Trump, twice impeached
With soldiers guarding the Capitol halls, Donald J. Trump became the first president in American history to be impeached twice.
By the numbers: The tally for history: 232-197, with 10 Republicans voting to impeach. (None voted to impeach last year.)
Why it matters: Real cracks are showing in Trump's GOP support.
- Top House Republican Kevin McCarthy, who opposed impeachment, said Trump "bears responsibility" for last week's insurrection.
- Top Senate Republican Mitch McConnell left open a path to conviction, saying he'll listen to the arguments when presented to the Senate.
Between the lines: Trump called for “no violence” in a statement to Fox News today.
- He had to distribute it via the media, White House statement and text message because he’s been suspended or banned from all major social media platforms.

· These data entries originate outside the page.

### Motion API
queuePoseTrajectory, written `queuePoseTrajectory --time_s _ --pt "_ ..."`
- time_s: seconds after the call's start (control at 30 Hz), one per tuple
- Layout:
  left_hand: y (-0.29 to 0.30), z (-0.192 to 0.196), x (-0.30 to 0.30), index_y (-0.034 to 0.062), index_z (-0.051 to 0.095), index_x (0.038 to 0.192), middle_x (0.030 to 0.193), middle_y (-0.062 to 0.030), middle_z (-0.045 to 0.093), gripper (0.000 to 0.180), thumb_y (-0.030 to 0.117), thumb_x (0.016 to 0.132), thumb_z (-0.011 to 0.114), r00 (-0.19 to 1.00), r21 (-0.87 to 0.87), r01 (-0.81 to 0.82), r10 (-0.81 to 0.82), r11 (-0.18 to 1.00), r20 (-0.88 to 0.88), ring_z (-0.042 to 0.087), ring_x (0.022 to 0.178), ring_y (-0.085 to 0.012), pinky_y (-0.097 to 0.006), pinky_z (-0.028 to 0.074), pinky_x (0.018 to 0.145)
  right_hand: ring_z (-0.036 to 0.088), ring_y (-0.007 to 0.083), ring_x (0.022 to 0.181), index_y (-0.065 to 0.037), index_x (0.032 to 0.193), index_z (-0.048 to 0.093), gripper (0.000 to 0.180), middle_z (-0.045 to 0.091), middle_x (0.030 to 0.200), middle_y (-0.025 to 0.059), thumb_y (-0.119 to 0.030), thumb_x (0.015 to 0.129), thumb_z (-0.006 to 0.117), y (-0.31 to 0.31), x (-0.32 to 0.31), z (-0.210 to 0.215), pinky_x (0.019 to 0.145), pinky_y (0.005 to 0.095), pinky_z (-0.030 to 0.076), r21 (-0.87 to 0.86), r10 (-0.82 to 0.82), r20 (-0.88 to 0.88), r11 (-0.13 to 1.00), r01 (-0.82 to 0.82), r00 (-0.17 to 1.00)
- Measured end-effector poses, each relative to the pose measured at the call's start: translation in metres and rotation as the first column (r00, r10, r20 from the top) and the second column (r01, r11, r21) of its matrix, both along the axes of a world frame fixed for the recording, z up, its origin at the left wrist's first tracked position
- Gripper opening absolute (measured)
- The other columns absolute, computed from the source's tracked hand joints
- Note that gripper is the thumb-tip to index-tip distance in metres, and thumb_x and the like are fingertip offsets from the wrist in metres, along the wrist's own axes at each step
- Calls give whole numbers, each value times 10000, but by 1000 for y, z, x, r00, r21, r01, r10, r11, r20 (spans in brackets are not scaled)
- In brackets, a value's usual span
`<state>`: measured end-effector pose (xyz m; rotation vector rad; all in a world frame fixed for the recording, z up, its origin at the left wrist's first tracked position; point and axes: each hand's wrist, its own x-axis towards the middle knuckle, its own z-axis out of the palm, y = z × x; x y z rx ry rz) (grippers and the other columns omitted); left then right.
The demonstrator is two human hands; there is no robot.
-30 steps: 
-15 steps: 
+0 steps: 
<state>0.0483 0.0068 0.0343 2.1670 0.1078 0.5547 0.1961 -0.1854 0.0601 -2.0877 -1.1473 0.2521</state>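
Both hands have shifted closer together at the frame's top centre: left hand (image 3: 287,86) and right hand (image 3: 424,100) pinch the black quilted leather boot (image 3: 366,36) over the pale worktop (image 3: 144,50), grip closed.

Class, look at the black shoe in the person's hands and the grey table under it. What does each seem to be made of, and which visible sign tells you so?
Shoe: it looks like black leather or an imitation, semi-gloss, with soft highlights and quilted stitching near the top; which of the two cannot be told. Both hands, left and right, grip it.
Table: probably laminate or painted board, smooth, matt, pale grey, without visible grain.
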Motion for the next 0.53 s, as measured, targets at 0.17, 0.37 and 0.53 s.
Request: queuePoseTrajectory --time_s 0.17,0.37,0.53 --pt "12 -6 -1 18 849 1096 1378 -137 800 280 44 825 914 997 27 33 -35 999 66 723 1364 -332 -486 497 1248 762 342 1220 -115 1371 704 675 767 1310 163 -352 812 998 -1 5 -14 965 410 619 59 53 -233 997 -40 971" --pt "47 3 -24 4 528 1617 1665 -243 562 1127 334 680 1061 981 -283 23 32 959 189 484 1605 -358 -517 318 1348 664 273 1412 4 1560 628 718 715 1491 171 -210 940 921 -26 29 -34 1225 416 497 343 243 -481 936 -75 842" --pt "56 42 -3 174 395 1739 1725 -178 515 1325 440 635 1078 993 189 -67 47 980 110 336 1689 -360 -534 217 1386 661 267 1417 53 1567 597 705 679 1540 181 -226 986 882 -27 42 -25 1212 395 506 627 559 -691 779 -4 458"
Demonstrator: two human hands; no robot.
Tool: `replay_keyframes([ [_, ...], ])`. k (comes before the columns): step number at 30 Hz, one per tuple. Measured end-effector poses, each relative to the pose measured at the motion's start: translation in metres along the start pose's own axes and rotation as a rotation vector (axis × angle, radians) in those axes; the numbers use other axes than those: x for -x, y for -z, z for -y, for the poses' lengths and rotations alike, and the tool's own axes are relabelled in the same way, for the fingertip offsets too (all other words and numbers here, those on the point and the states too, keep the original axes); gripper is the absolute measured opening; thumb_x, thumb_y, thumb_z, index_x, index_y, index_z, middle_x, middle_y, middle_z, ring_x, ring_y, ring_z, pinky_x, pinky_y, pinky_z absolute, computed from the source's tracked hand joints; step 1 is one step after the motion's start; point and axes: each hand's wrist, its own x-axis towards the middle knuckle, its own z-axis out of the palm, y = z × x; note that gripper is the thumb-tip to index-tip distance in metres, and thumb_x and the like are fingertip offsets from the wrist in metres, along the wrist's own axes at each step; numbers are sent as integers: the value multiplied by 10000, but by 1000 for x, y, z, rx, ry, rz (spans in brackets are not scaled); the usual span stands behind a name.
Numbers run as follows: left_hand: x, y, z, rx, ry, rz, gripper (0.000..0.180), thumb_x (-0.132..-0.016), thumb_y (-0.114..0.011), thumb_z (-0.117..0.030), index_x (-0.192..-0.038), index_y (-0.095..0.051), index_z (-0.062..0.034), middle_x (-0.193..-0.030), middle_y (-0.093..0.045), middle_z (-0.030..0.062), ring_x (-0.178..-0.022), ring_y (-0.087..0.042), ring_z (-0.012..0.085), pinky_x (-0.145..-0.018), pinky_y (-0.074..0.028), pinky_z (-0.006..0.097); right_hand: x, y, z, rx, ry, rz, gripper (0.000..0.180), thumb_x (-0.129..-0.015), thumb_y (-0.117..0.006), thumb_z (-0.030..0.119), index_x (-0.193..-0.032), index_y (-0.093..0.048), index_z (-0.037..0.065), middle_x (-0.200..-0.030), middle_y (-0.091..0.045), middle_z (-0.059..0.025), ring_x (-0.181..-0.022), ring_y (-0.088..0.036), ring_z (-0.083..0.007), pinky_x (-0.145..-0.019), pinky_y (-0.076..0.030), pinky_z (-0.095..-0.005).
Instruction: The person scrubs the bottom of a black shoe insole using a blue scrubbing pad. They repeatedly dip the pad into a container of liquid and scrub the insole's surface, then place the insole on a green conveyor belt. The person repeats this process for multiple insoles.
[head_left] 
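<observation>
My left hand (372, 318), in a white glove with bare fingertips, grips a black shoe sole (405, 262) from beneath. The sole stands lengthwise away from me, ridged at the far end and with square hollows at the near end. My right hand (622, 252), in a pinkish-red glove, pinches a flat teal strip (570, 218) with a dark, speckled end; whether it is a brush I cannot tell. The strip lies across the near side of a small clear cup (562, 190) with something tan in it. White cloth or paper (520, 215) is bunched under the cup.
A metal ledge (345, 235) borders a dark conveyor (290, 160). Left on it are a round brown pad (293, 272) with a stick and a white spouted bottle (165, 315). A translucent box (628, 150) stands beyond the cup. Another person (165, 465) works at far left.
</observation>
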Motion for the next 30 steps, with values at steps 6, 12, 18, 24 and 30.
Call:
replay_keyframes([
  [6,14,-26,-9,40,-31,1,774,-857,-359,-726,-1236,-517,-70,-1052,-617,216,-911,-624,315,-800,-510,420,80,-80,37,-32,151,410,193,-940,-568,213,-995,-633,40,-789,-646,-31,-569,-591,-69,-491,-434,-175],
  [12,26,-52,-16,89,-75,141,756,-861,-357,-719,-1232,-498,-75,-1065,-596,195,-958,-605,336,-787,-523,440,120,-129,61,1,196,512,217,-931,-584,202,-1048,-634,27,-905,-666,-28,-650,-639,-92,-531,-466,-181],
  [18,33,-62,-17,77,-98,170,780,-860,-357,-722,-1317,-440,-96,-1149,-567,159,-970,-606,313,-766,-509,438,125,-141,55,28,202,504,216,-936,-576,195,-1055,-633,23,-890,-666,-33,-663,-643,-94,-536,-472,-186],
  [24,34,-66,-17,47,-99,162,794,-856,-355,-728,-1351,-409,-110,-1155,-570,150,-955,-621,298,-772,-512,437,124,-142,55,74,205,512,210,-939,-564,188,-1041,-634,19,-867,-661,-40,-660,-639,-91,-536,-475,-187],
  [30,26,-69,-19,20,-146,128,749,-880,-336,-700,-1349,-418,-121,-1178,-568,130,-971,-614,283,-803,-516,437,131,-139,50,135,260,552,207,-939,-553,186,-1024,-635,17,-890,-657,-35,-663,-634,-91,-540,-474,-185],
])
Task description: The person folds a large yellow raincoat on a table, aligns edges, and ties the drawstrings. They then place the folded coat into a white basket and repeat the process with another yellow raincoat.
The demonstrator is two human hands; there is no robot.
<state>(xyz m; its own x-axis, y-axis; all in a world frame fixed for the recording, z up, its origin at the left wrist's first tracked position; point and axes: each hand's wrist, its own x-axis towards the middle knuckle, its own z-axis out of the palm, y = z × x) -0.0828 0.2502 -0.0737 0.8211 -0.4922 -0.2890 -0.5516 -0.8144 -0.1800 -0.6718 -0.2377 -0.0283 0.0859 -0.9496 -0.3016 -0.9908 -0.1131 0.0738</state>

What's next: The Senate trial will likely take place during the Biden administration, potentially changing the dynamics around conviction and removal.
- McConnell won't be calling back the Senate ahead of Jan. 19.
- His team thinks the idea that Trump could be convicted and removed from office before the inauguration is a fantasy, sources tell Axios' Alayna Treene.
- The Senate trial requires much more logistical planning than the House impeachment.
- That includes drafting and passing a resolution for what the Senate’s order of business will look like, walk-throughs in the chamber, and contacting the Supreme Court chief justice, who will preside.
- A huge issue for McConnell, and one of the main reasons he declined reconvening for an emergency session, is avoiding conflicting with the all-hands-on-deck security slated for the inauguration.
The bottom line: A year ago this week, Trump's first impeachment trial began. A week ago today, a pro-Trump mob stormed the Capitol. A week from today, Joe Biden will be president.